TRIBANO
Una montagna di menzogne e il pubblico ministero Roberto Piccione, titolare

TRIBANO Una montagna di menzogne e il pubblico ministero Roberto Piccione, titolare
TRIBANO
Una montagna di menzogne e il pubblico ministero Roberto Piccione, titolare delle indagini, ha chiesto l'archiviazione. Il profugo nigeriano di 26 anni Peter Chiebuka è innocente: non ha mai sequestrato, stuprato e rapinato una ragazza di 22 anni della Repubblica Ceca. La giovane si era inventata tutto e non si è mai sottoposta all'incidente probatorio. Tutti i tentativi di notificarle l'invito a comparire sono naufragati nel nulla. Soltanto una sua testimonianza avrebbe potuto fare piena luce sul caso, ma sul fatto che abbia raccontato solo un mucchio di bugie gli inquirenti non hanno alcun dubbio.
LE PROVE
I legali del profugo, scandagliando nel passato della giovane straniera, hanno trovato e salvato su uno dei suoi numerosi profili Facebook una serie di post dove ammette di avere detto solo menzogne sul periodo trascorso a Tribano insieme a Peter. Frasi consegnate come prova certa dell'innocenza del richiedente asilo, alla Procura e al Gip. Ma di prove per scagionare il giovane nigeriano ne hanno raccolte tante. Il 26 novembre del 2019, giorno tra gli undici del presunto sequestro, la ragazza ha postato una foto, un selfie, dove è immortalata distesa a letto con Peter: scatto accompagnato da una frase romantica in lingua inglese.
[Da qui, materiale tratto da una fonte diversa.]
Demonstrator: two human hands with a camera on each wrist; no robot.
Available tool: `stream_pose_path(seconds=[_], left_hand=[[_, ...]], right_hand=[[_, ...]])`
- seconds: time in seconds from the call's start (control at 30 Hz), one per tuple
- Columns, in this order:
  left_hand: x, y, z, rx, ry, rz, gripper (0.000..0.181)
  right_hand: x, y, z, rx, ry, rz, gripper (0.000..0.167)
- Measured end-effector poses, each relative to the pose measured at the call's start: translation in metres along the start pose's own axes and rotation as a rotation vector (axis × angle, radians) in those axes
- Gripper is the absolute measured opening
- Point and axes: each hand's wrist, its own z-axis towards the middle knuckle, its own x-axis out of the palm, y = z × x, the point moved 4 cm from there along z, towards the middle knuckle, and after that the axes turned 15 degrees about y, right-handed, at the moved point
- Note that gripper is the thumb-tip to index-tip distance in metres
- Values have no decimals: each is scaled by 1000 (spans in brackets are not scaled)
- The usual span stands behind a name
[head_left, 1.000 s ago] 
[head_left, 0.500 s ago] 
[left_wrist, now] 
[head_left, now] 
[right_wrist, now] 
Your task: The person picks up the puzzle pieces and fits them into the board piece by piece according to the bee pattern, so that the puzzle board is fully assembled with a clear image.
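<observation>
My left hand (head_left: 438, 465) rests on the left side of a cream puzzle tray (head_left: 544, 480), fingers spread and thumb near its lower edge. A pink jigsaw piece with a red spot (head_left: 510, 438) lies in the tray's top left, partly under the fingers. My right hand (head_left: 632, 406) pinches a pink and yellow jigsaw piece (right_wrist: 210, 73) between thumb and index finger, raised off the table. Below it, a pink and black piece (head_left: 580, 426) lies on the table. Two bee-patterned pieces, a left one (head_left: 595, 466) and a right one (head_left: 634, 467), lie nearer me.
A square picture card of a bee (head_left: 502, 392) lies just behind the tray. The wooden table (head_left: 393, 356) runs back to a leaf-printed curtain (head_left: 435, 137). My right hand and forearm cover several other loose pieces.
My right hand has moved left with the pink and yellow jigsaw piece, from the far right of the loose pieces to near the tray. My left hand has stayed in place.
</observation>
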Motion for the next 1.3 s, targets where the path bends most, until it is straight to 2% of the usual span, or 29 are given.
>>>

Il giorno dopo, il 27 novembre, ha postato l'immagine del biglietto aereo per fare rientro a Praga. Per la difesa due prove essenziali, che hanno dimostrato come la ventiduenne non fosse in realtà sequestrata. Poi c'è il post del 14 settembre, sempre dell'anno scorso, dove la ceca si è scagliata contro la popolazione africana dopo una delusione d'amore per la fine di una relazione con un uomo di colore. Ma la difesa ha puntato soprattutto, su un volantino diramato dalle autorità della Repubblica Ceca il sei di marzo del 2018. La polizia di Praga stava cercando la ragazza, scappata dall'istituto per disabili e affetta da disturbi mentali. E poi quell'indicazione per tentare di trovarla: Cerca la compagnia di uomini della comunità africana.
L'INCIDENTE PROBATORIO
L'esame era stato chiesto dai legali del richiedente asilo, gli avvocati Marco Cinetto e Stefano Corbo. Ma davanti al Gip Mariella Fino la giovane non è mai arrivata. Pur regolarmente citati, non si sono fatti vedere neppure i tre coinquilini del 26enne. La loro assenza non ha però provocato ulteriori intoppi. Erano già stati interrogati dai carabinieri e avevano confermato che all'interno dell'appartamento gestito dalla cooperativa Edeco non si era consumata alcuna violenza ai danni della ventiduenne. Tanto più che le porte della struttura sono prive di chiavi, per cui è impossibile tenere segregata una persona in una stanza. I verbali degli interrogatori dei tre africani sono stati acquisiti nel fascicolo del sostituto procuratore. L'incidente probatorio rappresenta l'ultimo passaggio di un'inchiesta che si è sgonfiata con il passare dei giorni e di cui adesso la Procura ne ha chiesto l'archiviazione. Le prove raccolte dalla difesa hanno disegnato un quadro diametralmente opposto a quello tratteggiato nell'ordinanza di custodia cautelare. È apparso del tutto evidente che la 22enne si fosse inventata tutto. Peter, quando ha saputo di essere stato liberato anche dall'obbligo di firma ai carabinieri, ha abbracciato i suoi avvocati. «Sono felice. Io pensavo fosse la mia ragazza. Non capisco perchè mi ha fatto del male. Le voglio ancora bene».